WGCNA reveals different levels of synaptic organisation: pure gradients within cell types, intermediate gradients and discrete expression in specific cell types and cell classes. A WGCNA dendrogram and gene modules selected. B Density distribution of the eigenvector (PC1) that explains the variance of gene expression across cell types in the gene modules (80.3% variance explained). Colour coding corresponds to the K-means gene module classification according to their gradients across cell types. C Anticorrelation of the average gene expression of the turquoise and yellow gradient modules. D, F, H Sunburst plots showing the biological functions (left) and cellular components (right) for which the gene modules of each type show enrichment. Dark grey indicates non-significant SynGO terms that contain genes in the modules, and coloured SynGO terms indicate enrichment in one of the gene modules. E, G, I tSNE plot of example modules within each group colour coded with the average gene expression of the genes in each module

Discussion

In this study, synapse diversity was mapped to previously defined transcriptomic neuronal cell types. We found that synaptic genes contain considerable cell identity information at the transcriptome level. Among synaptic genes, certain groups of genes associated to specific synaptic functions and localisation, annotated as SynGO terms, underlie the observed synapse diversity. Moreover, we identified additional candidate modules of co-expressed genes that contribute to synaptic functional diversity. These gene modules suggest different types of synapse organisation or different hierarchies of synaptic specification.

These results agree with the proposed vast synapse diversity arising from the combination of the different proteins that have been described as part of the synapse proteome [4, 20]. Therefore, transcriptomic synapse diversity exists to a deeper extent of that depicted by the classical classifications of synapse types, possibly integrating the anatomical and physiological features classically described, as proposed for GABAergic interneurons in previous studies [11].

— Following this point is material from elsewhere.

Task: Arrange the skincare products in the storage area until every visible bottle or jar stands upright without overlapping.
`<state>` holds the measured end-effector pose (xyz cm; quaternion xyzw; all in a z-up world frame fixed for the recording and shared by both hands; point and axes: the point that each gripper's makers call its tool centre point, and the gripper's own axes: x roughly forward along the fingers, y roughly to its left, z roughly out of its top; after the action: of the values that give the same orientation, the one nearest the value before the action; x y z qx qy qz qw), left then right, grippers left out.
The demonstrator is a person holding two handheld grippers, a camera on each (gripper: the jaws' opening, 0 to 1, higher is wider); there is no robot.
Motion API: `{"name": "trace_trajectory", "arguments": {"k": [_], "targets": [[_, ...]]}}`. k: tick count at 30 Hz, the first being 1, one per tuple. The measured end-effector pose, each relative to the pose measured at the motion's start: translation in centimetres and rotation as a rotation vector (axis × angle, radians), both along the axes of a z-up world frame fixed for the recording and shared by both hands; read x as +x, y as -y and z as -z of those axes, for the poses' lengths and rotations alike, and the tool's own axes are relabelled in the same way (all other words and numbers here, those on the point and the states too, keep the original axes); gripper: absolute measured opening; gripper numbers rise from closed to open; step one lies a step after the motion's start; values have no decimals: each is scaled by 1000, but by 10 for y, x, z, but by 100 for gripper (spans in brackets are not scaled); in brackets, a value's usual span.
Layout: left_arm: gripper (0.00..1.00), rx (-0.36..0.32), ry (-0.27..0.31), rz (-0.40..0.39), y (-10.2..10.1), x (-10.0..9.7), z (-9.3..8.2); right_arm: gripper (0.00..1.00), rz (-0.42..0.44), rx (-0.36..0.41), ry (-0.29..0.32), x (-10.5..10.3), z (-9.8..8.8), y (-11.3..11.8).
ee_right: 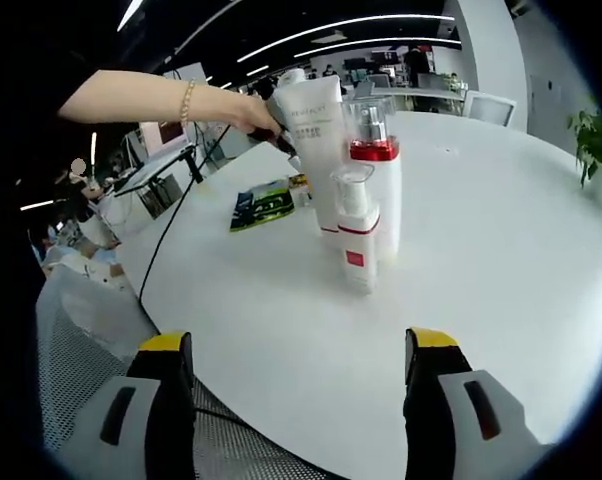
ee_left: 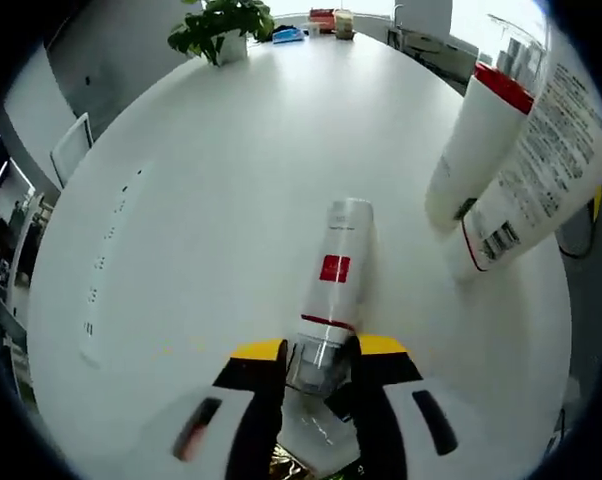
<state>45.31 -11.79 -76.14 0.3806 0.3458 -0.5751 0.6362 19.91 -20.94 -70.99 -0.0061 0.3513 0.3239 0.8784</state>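
White desk (ee_left: 181, 200) carries the skincare products. The left gripper (ee_left: 319, 372) has its jaws clamped on the clear cap of a small bottle (ee_left: 333, 275), seemingly steadying it upright beside a pump bottle (ee_left: 481, 140) and tube (ee_left: 541, 170). The right gripper (ee_right: 301, 360) hovers nearby, jaws wide apart, empty.
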Motion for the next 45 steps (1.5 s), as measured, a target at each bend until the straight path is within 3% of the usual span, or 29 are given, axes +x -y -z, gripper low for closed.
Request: {"name": "trace_trajectory", "arguments": {"k": [7, 10, 18, 23, 26, 29, 37, 45], "targets": [[25, 25, 6, 17, -1, -4, 1, 86, -2, -2, 1, 0, -1, -1], [25, 32, -30, 13, -3, -14, -4, 86, -7, -1, 3, -1, -1, -2], [25, -27, -62, -93, -6, -18, -38, 86, -41, -2, 11, -4, 0, -8], [25, -21, -45, -95, -13, -34, -60, 86, -64, -7, 19, -6, 0, -10], [25, -34, -32, -110, -13, -32, -69, 86, -84, -21, 28, -8, 0, -11], [25, -63, -32, -167, -14, -37, -83, 86, -121, -59, 93, -7, -6, -13], [25, -66, -10, -184, -18, -43, -98, 85, -141, -63, 96, -8, -7, -15], [25, -88, 27, -194, -16, -45, -125, 84, -149, -64, 105, -9, -8, -17]]}}
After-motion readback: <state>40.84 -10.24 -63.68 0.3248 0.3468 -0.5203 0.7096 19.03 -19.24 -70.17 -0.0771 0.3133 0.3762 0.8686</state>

We observed cell type-related diversity in both the pre- and postsynaptic genes. Our findings add additional gene-level resolution to the postsynaptic site diversity previously proposed in the brain based on protein expression of Dlg4 (PSD95) and Dlg3 (SAP102) [5]. Additionally, our data highlights the existence of such diversity also in the presynaptic site, showing a similar molecular diversity.

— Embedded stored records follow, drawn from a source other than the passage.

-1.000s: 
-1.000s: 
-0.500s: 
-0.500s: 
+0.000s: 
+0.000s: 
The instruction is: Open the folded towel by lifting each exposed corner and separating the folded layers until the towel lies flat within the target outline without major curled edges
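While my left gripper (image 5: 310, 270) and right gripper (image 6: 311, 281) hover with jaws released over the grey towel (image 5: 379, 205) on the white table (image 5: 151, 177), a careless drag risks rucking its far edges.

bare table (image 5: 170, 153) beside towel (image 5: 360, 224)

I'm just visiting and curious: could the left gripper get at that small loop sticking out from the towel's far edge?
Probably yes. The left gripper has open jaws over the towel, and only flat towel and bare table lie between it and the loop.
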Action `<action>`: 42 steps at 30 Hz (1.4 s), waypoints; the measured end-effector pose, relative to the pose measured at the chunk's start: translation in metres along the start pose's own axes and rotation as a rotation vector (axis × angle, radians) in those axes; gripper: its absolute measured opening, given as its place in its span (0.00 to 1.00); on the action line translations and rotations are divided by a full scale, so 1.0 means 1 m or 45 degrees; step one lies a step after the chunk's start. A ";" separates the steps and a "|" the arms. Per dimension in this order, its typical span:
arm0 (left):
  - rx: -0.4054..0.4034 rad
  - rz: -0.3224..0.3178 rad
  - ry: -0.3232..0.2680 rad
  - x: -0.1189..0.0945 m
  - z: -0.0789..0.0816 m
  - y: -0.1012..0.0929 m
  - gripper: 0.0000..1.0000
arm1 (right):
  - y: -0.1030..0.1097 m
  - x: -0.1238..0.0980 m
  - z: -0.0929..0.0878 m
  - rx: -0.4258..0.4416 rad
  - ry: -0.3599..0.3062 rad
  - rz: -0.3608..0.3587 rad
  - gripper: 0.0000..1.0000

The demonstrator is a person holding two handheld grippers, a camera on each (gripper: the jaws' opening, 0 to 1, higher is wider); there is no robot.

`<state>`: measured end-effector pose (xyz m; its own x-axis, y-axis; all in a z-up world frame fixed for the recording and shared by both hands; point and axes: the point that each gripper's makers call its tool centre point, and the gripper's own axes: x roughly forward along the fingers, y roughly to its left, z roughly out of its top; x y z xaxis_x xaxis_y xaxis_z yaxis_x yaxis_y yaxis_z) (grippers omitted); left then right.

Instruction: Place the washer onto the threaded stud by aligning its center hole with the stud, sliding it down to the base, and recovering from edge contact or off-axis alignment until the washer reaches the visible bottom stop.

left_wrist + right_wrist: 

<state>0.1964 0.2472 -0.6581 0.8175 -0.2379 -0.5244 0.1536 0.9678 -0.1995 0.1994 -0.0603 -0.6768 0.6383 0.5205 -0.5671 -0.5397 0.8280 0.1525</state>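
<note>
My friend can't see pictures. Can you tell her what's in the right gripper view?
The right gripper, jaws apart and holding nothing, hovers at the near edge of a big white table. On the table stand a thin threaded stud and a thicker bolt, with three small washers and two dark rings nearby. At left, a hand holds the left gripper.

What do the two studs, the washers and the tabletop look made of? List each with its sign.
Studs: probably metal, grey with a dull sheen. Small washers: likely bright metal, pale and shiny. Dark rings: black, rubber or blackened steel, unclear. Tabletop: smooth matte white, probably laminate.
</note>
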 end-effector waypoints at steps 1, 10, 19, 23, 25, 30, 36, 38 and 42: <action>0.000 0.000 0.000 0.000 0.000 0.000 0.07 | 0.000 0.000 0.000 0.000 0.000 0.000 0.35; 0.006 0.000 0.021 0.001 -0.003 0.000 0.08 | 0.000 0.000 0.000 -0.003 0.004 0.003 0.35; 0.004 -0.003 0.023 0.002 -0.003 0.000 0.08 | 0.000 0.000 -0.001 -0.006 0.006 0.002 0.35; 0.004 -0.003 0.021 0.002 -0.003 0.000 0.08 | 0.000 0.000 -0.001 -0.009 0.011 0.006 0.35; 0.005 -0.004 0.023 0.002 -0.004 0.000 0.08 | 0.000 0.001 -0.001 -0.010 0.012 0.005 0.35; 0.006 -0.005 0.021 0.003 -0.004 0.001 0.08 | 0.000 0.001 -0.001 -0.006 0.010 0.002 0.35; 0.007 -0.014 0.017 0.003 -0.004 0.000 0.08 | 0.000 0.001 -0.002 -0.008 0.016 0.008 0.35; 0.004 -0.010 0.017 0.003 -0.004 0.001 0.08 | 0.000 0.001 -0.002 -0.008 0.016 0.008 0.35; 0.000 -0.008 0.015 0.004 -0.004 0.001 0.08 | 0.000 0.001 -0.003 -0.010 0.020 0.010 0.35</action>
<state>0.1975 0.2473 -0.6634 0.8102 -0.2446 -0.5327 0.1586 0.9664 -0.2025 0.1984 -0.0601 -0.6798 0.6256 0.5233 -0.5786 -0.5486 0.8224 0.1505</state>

Our results show that synapse diversity, as well as similarity, between different cell types resides in specific synaptic functions and components. We identified cytoskeleton organisation, cell adhesion and synaptic signaling, as important for synapse diversity. As expected, we observed gene modules specific to excitatory/inhibitory synapse classification but also gene modules being specific to neuronal classes and neuronal types. An additional layer of diversity seems to be related to gradient-like expression of gene modules within each cell type, and surprisingly gene modules showing opposing expression which is likely an indication of dynamic synapse regulation as proposed by Zu et al. [5].

Despite the single-neuron synapse diversity depicted here, recent studies have also described synapse diversity within a single neuron [6]. Differential spatial distribution of synapse mRNA and proteins across the dendritic tree or between the cell body and synapses likely represent distinct functions within the same cell. It is our hope that our results broaden the understanding of synapse diversity and generate hypotheses for future single synapse research. Revealing the subcellular localization of these mRNA and proteins can provide insights on the synapse diversity within one neuron and the dynamic processes that occur in response to activity, perhaps through local translation of proteins. As an example, gene modules showing gradient expression profiles within cell types could reflect different cell states of the same cell types, in which single synapse variability could have a role. Our study provides the opportunity to expand the knowledge on the specific synaptic profile of distinct cell types. Further work in this direction could be used to selectively identify populations of synapses derived from specific populations of neuronal cell types, in intact tissue as well as in disease models.